When Saddam Hussein ordered US weapons inspectors out of Iraq, President Clinton thought he could talk tough and launch a few more cruise missiles at the impoverished Iraqis. The Arabs told him to get lost. When Mrs Albright turned up in the region to dig the long-dead peace process out of its grave, the tough-talking secretary of state turned into a mouse, blandly mouthing Israeli government policies, claiming that killing was worse than "building houses" - her mendacious reference to stealing Arab land - and suggesting that settlement-building, which contradicts the very foundation of the peace, was legal. By the time she got round to mentioning Palestinian grievances, the Israelis were treating her with the contempt she deserved.

At all this, the bad guys of the region rejoiced: Saddam finished the year by telling the Americans they could not visit his palaces, even if they did think a warhead or two might be concealed under the four-poster beds. The Arab "partners for peace" turned up en masse to demonstrate their friendship towards the new Iran.
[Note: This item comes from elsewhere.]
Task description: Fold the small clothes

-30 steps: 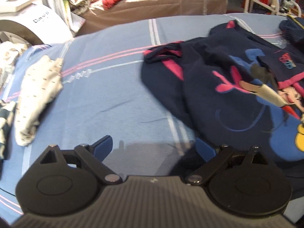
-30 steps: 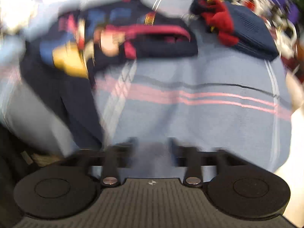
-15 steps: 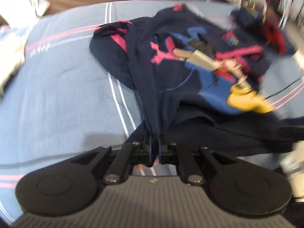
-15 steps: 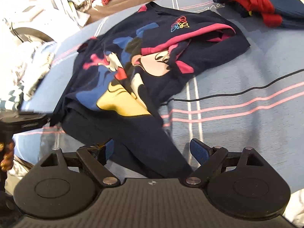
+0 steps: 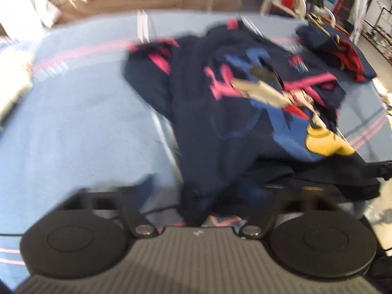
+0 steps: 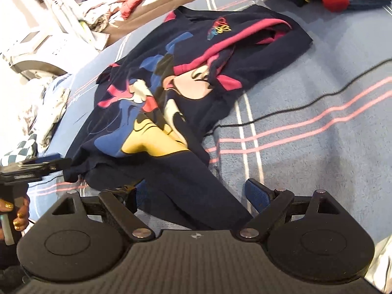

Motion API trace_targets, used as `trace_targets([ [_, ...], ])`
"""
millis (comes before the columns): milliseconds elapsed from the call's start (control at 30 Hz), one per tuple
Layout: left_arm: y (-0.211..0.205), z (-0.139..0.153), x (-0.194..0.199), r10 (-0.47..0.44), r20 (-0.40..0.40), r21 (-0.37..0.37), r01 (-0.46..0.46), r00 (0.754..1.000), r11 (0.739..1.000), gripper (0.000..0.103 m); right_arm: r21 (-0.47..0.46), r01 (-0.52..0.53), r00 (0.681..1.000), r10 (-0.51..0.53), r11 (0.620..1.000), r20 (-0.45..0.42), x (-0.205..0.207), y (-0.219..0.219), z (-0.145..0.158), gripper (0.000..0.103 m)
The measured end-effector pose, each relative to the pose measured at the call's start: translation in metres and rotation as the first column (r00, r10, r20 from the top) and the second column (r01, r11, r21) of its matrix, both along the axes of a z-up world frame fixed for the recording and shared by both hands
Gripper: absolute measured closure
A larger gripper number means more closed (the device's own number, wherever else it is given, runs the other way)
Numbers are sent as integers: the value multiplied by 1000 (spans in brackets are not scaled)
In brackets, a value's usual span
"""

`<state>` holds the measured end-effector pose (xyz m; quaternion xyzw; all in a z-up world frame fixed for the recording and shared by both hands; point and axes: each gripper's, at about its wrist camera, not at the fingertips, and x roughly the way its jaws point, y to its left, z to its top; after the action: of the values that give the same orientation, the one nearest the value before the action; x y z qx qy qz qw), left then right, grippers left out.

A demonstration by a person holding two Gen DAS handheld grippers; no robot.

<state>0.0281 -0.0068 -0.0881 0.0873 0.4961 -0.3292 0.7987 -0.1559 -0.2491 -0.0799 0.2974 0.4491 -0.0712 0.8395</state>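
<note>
Between your right gripper's (image 6: pixel 196 193) spread fingers lies the navy sweatshirt's (image 6: pixel 171 93) hem; left gripper (image 5: pixel 203 193) open too.

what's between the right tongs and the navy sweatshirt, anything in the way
Nothing visible. The right tongs are open with the sweatshirt hem lying directly between the fingers. A black cable crosses the blue bedspread farther off to the right, outside the gap.
</note>
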Motion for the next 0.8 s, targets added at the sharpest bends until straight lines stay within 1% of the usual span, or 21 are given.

And the Americans went on supporting the Algerian government (which is increasingly implicated in the massacres - or at least the failure to prevent them) and the Egyptian government, whose own corruption and brutality has helped provoke its own home-grown and vicious rebellion.

By year's end, the ceasefire in southern Lebanon was a charade, with villagers being killed - by Hizbollah but more frequently by Israelis - every week. Israel talked about fighting "a war against terrorism on two fronts", suggesting that a coming bloodbath would take place in both the West Bank and Lebanon. But whoever Mr Netanyahu thinks he might be fighting, the question must be asked: who would win?